Monitoring for the cloud, part 1 - tools and techniques

Printer-friendly version

Moving your infrastructure into the cloud, or thinking to do so? Still using old monitoring tools such as Nagios and Munin? There's trouble for you on the horizon. But there are better ways to do monitoring in the cloud - read on to find out.

This is part 1 of a series of articles:

Nagios was released in 1999. That was a time when infrastructure was mostly static. New servers would be installed once in a while, old servers might get decommissioned sometimes, but for the most part the computing infrastructure did not change much. Machines were meant to be 'permanent'. Losing a server due to disk failure was a significant event. People would actually give individual names to servers - be that characters from a book, or the names of famous places, or whatever.

Nagios reflected that culture. Unless you added a new machine to your monitoring tools, it would not be monitored. And then, when the machine did eventually go the way of the dinosaurs, Nagios would continue to flag it "down" and would send alerts until you (or an automated tool) removed the now decommissioned machine from monitoring. There were ways to construct generic definitions for services and tests, but the bottom line was - each new machine and each new service had to be added as a separate entity.

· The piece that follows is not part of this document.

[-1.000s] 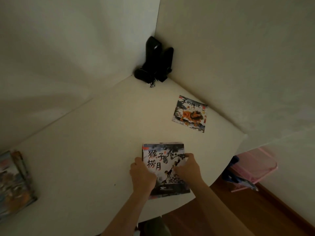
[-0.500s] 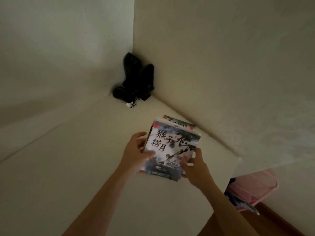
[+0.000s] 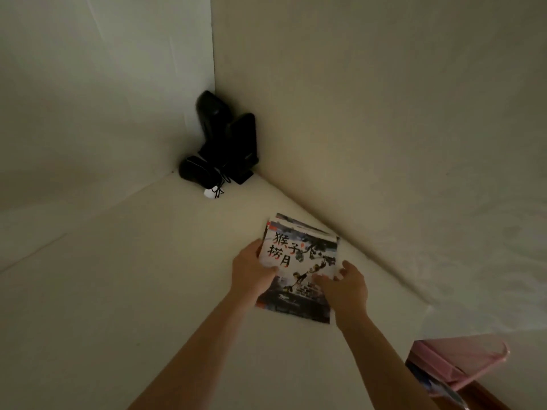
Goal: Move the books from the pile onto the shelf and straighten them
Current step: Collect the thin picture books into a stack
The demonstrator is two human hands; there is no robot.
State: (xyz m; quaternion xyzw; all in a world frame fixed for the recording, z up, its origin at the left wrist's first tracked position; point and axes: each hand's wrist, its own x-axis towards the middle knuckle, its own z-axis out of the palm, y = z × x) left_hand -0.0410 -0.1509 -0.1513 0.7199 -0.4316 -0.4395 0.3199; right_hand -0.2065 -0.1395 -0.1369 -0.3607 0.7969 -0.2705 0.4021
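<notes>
A thin picture book with a dark ink-painted cover and large black characters (image 3: 299, 261) lies on top of another book (image 3: 299, 225), whose far edge peeks out behind it, close to the right wall on the white shelf surface (image 3: 148, 291). My left hand (image 3: 251, 270) grips the top book's left edge, thumb on the cover. My right hand (image 3: 344, 282) holds its right edge with fingers over the cover's lower right part.
Black speakers with a tangle of cable and a white tag (image 3: 225, 143) stand in the far corner. A pink plastic bin (image 3: 455, 362) sits low at the right, beyond the shelf's edge. Walls close in on the left and right.
The book was lifted from the near edge, carried forward and right, and now lies on the other book by the right wall. Both hands stayed on it.
</notes>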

That world is gone now, or about to go, after the emergence of cloud computing. This is a much more fluid environment. What was previously "servers" is now instances, and these are fungible. Instances are created and destroyed all the time; created when demand goes up, to keep up with increased traffic and computational demands; destroyed when traffic calms down, and extra instances would just waste money and resources. In this paradigm, you are as much attached to an instance as you were to a file in /tmp before.

A monitoring software that could be used easily with this new model should reflect these changes. The software should care less about individual resources, such as instances or services. It should care more about aggregates - this is true for both fault detection (Nagios in the old world) and metrics collection and display (Munin, Cacti). The creation or destruction of any point-resource should not be regarded as significant - that happens all the time anyway. Only the general availability of key services should be critical, and monitored accordingly. Individual metrics tend to lose consistency and fade behind such aggregates as median values, top (or bottom) percentiles, etc. The software should be less focused on individuals, and more on populations. You will be dealing a lot with statistics.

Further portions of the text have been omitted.